> Description of the task
Write an exact copy of the entries below that leaves out all pictures.

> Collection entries

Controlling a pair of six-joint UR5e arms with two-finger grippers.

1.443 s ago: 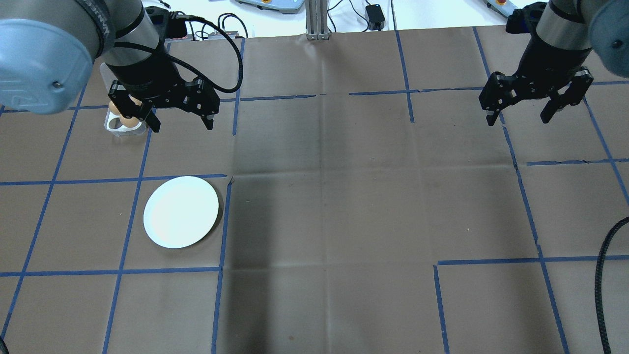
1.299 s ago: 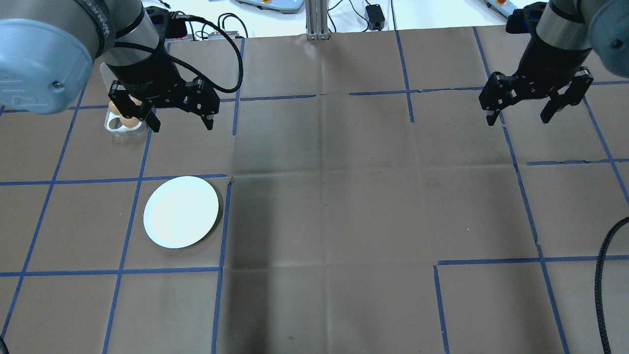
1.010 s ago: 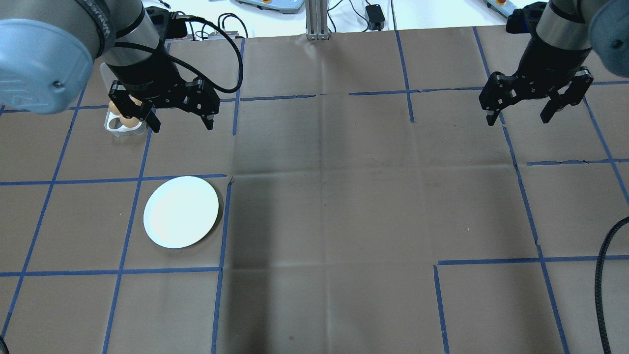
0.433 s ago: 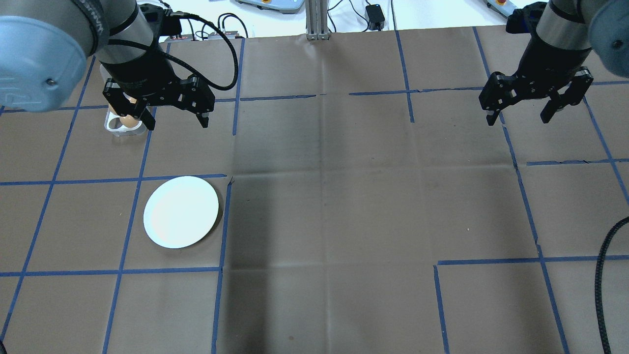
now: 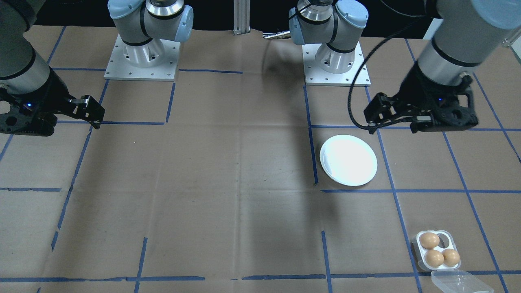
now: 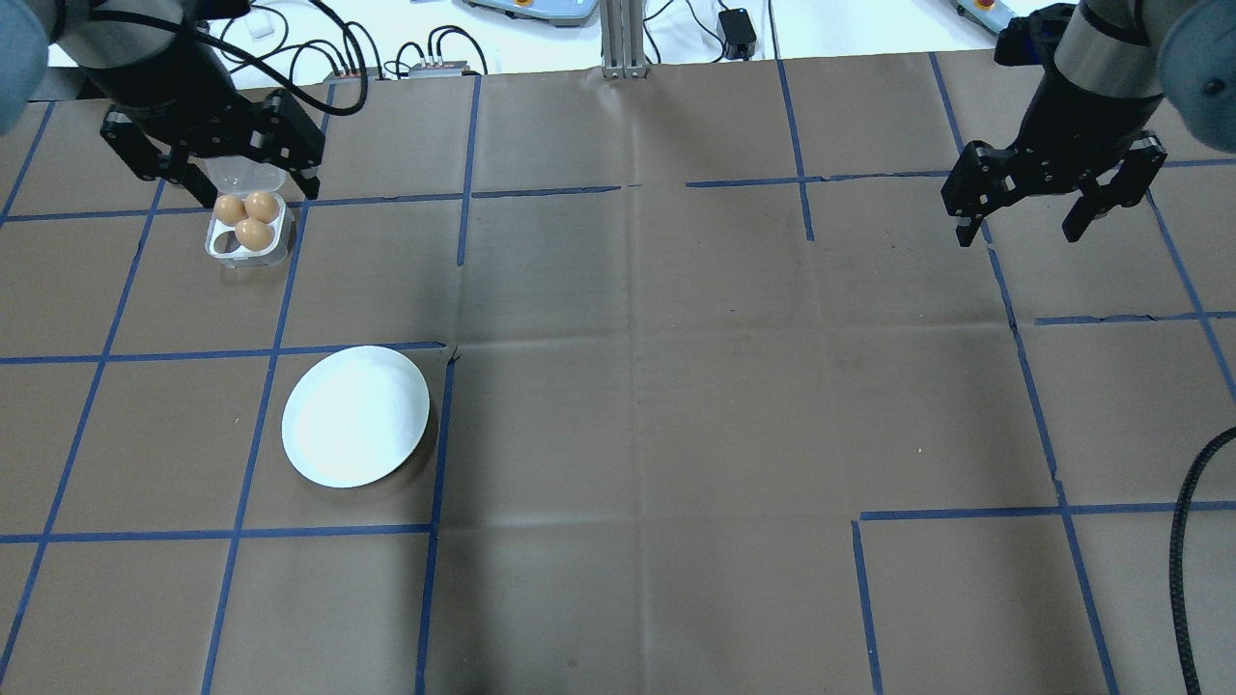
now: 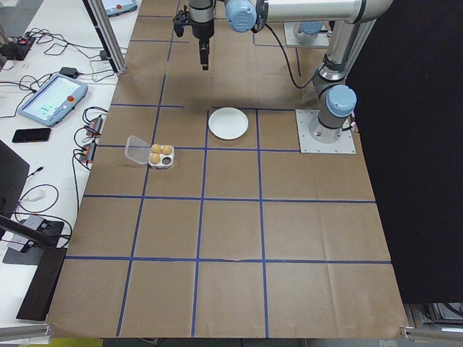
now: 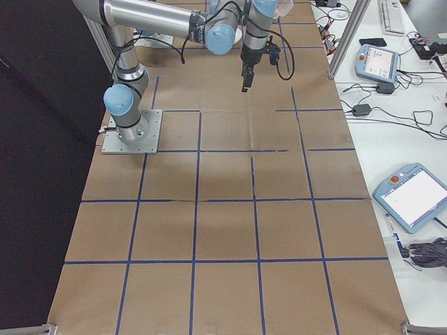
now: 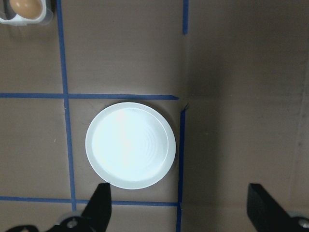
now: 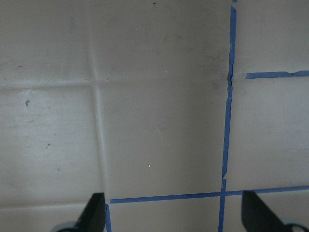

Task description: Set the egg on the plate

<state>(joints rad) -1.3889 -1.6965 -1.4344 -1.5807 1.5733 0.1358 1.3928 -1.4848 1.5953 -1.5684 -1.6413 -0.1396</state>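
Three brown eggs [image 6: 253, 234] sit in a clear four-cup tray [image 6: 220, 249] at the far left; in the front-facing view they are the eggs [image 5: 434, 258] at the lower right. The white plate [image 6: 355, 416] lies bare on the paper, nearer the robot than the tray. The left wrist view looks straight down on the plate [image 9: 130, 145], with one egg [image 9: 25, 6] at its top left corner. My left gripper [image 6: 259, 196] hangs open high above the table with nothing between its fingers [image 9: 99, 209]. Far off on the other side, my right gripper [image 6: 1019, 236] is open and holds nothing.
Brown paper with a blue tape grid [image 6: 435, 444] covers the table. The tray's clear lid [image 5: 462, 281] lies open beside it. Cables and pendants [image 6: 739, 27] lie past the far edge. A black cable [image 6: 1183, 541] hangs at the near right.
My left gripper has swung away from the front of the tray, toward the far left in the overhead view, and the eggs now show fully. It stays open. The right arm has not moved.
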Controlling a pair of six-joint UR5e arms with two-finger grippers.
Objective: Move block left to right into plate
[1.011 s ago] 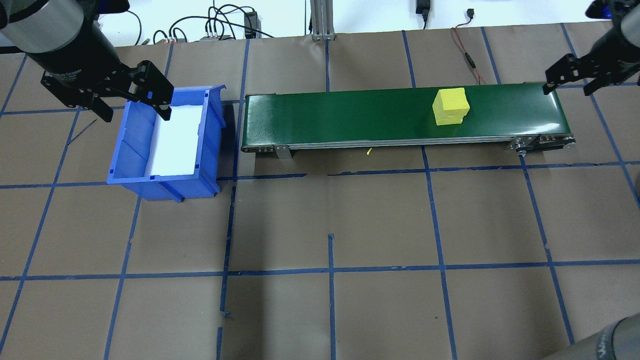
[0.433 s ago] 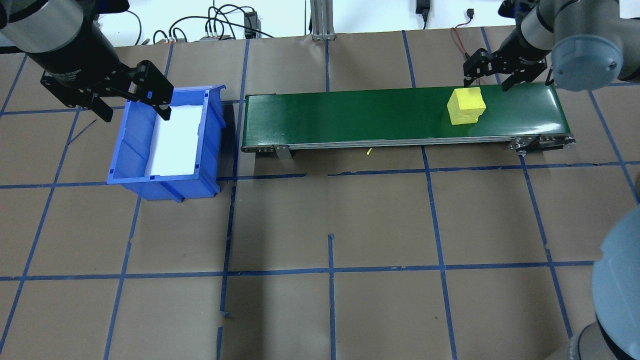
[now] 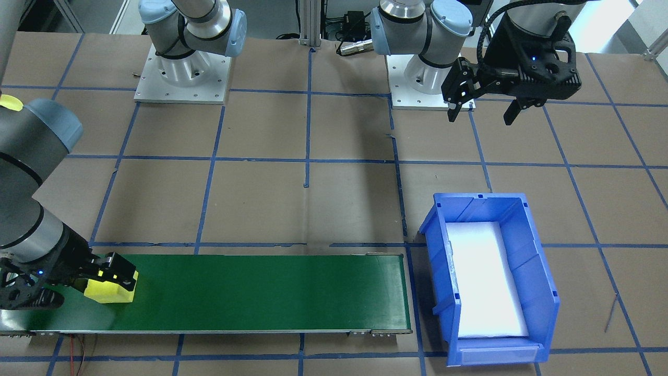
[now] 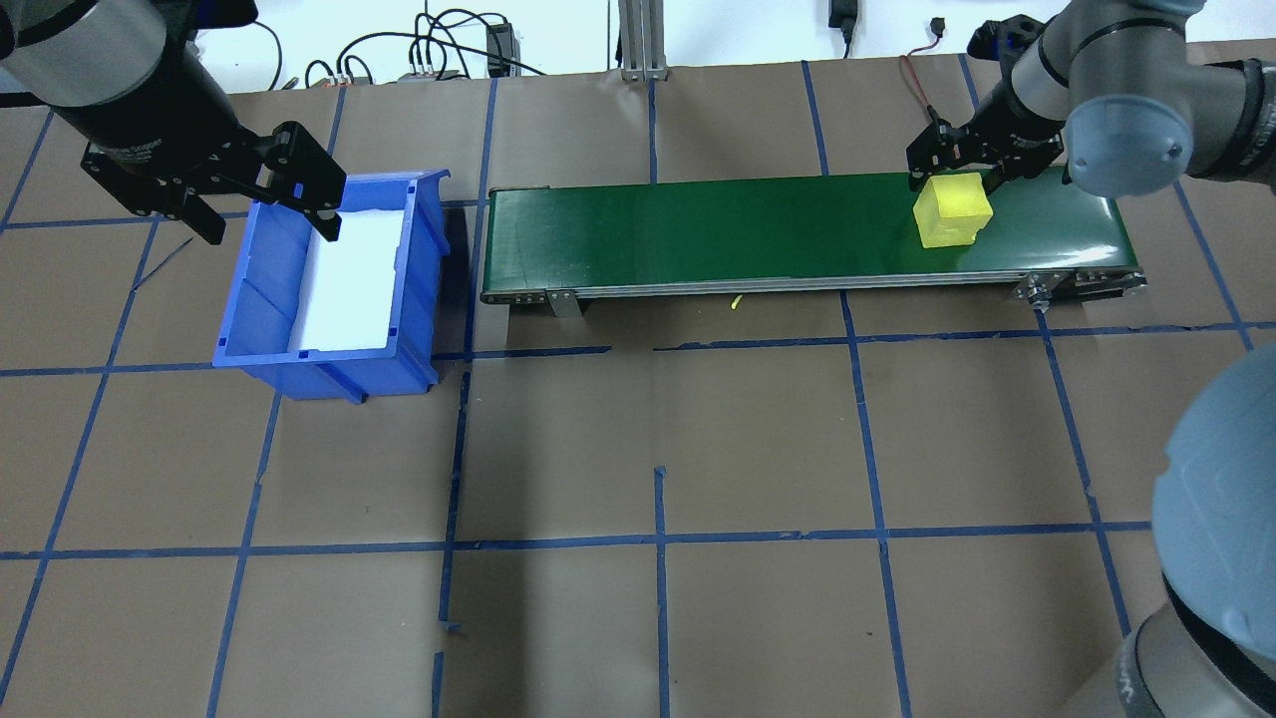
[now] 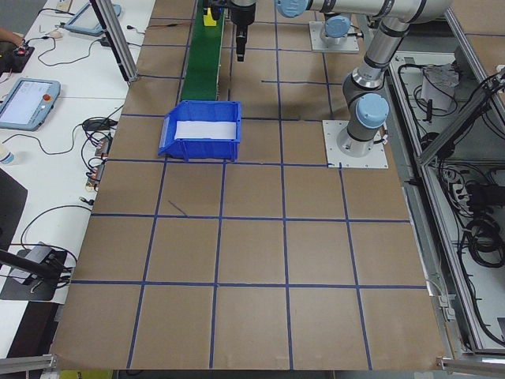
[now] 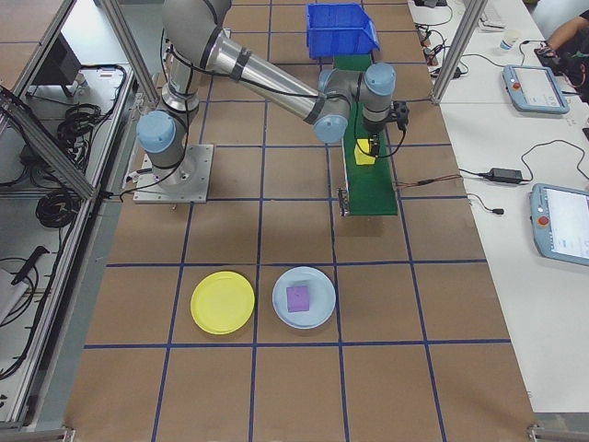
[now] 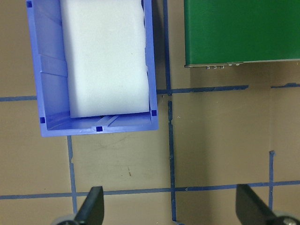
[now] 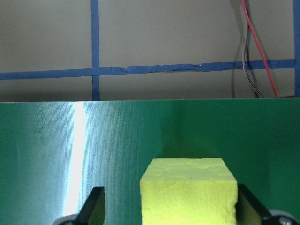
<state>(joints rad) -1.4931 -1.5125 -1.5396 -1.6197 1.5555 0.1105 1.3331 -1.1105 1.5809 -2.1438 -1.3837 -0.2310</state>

> Solution to the problem
Controlling a pair of six-joint UR5e arms with two-finger grippers.

1.443 s ago: 
1.299 s ago: 
1.010 s ago: 
0.433 s ago: 
now: 
now: 
now: 
now: 
now: 
now: 

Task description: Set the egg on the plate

<state>(joints rad) -1.3889 -1.6965 -1.4344 -1.5807 1.5733 0.1358 1.3928 -1.4848 1.5953 -1.5684 -1.6413 -0.1396</state>
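Three brown eggs [image 6: 253, 234] sit in a clear four-cup tray [image 6: 220, 249] at the far left; in the front-facing view they are the eggs [image 5: 434, 258] at the lower right. The white plate [image 6: 355, 416] lies bare on the paper, nearer the robot than the tray. The left wrist view looks straight down on the plate [image 9: 130, 145], with one egg [image 9: 25, 6] at its top left corner. My left gripper [image 6: 259, 196] hangs open high above the table with nothing between its fingers [image 9: 99, 209]. Far off on the other side, my right gripper [image 6: 1019, 236] is open and holds nothing.
Brown paper with a blue tape grid [image 6: 435, 444] covers the table. The tray's clear lid [image 5: 462, 281] lies open beside it. Cables and pendants [image 6: 739, 27] lie past the far edge. A black cable [image 6: 1183, 541] hangs at the near right.
My left gripper has swung away from the front of the tray, toward the far left in the overhead view, and the eggs now show fully. It stays open. The right arm has not moved.
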Controlling a pair of six-joint UR5e arms with two-finger grippers.
Objective: Move block left to right into plate
[1.011 s ago] 
[0.433 s ago] 
[now] 
[now] 
[now] 
[now] 
[now] 
[now] 
<state>(joints rad) -1.4931 -1.5125 -1.5396 -1.6197 1.5555 0.1105 1.3331 -1.1105 1.5809 -2.1438 -1.3837 -0.2310</state>

The full answer has now been given.